**Required work**
Please make sure what you return matches the listing below exactly, minus its pictures.

········

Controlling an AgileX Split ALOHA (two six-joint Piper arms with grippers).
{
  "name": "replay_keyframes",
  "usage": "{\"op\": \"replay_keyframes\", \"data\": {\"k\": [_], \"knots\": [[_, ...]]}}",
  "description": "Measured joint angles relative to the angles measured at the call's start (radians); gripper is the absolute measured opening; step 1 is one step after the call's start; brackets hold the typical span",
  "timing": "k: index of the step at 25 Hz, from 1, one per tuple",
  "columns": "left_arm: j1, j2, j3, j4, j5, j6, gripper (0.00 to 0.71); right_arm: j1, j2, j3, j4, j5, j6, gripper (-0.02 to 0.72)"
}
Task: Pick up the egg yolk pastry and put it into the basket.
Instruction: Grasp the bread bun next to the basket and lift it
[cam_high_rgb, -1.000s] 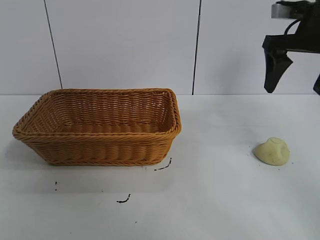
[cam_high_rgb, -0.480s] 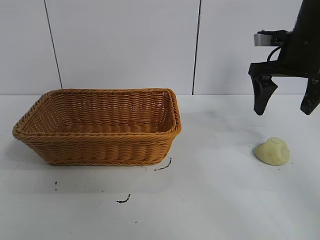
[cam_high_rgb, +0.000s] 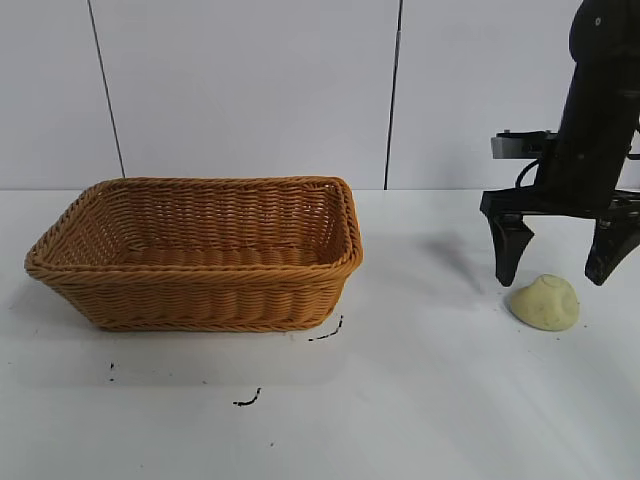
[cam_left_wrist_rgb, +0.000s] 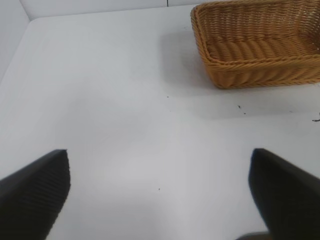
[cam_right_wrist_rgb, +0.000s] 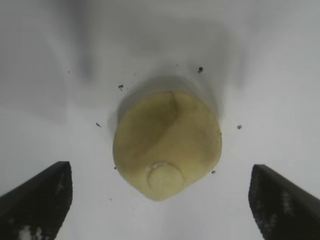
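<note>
The egg yolk pastry (cam_high_rgb: 545, 301), a small pale yellow dome, lies on the white table at the right. In the right wrist view the pastry (cam_right_wrist_rgb: 167, 142) sits between the two black fingers. My right gripper (cam_high_rgb: 553, 278) hangs just above and slightly behind it, open wide, with one finger on each side and neither touching it. The golden-brown wicker basket (cam_high_rgb: 200, 285) stands at the left and holds nothing; its corner (cam_left_wrist_rgb: 240, 75) shows in the left wrist view. My left gripper (cam_left_wrist_rgb: 160, 192) is open over bare table, out of the exterior view.
Small dark scuff marks (cam_high_rgb: 326, 332) dot the white table in front of the basket. A grey panelled wall (cam_high_rgb: 250, 90) rises behind the table. Dark crumbs (cam_right_wrist_rgb: 200, 69) lie around the pastry.
My right gripper has come down and a little leftward from high at the upper right, until its open fingers straddle the pastry. Pastry and basket have not moved.
</note>
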Motion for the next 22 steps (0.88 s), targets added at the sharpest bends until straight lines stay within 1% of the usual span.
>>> {"op": "replay_keyframes", "data": {"k": [6, 22], "knots": [[0.000, 0.000, 0.000, 0.000, 0.000, 0.000, 0.697, 0.000, 0.041, -0.003, -0.002, -0.003, 0.011, 0.686], [0.000, 0.000, 0.000, 0.000, 0.000, 0.000, 0.697, 0.000, 0.051, -0.003, -0.022, -0.022, 0.011, 0.675]]}}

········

**Reply to the task**
Controlling an AgileX Split ALOHA (two six-joint Piper arms with grippers).
{
  "name": "replay_keyframes",
  "usage": "{\"op\": \"replay_keyframes\", \"data\": {\"k\": [_], \"knots\": [[_, ...]]}}",
  "description": "Measured joint angles relative to the angles measured at the call's start (radians); gripper is the absolute measured opening; step 1 is one step after the call's start; brackets hold the typical span",
  "timing": "k: index of the step at 25 Hz, from 1, one per tuple",
  "columns": "left_arm: j1, j2, j3, j4, j5, j6, gripper (0.00 to 0.71); right_arm: j1, j2, j3, j4, j5, j6, gripper (-0.02 to 0.72)"
}
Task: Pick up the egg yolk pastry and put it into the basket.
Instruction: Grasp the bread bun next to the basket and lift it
[cam_high_rgb, -1.000s] 
[cam_high_rgb, -0.480s] 
[cam_high_rgb, +0.000s] 
[cam_left_wrist_rgb, +0.000s] 
[cam_right_wrist_rgb, +0.000s] 
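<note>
The egg yolk pastry (cam_high_rgb: 545, 301), a small pale yellow dome, lies on the white table at the right. In the right wrist view the pastry (cam_right_wrist_rgb: 167, 142) sits between the two black fingers. My right gripper (cam_high_rgb: 553, 278) hangs just above and slightly behind it, open wide, with one finger on each side and neither touching it. The golden-brown wicker basket (cam_high_rgb: 200, 285) stands at the left and holds nothing; its corner (cam_left_wrist_rgb: 240, 75) shows in the left wrist view. My left gripper (cam_left_wrist_rgb: 160, 192) is open over bare table, out of the exterior view.
Small dark scuff marks (cam_high_rgb: 326, 332) dot the white table in front of the basket. A grey panelled wall (cam_high_rgb: 250, 90) rises behind the table. Dark crumbs (cam_right_wrist_rgb: 200, 69) lie around the pastry.
My right gripper has come down and a little leftward from high at the upper right, until its open fingers straddle the pastry. Pastry and basket have not moved.
</note>
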Motion for the next 22 steps (0.88 s), targets added at the sharpest bends until straight lines stay within 1% of the usual span.
>>> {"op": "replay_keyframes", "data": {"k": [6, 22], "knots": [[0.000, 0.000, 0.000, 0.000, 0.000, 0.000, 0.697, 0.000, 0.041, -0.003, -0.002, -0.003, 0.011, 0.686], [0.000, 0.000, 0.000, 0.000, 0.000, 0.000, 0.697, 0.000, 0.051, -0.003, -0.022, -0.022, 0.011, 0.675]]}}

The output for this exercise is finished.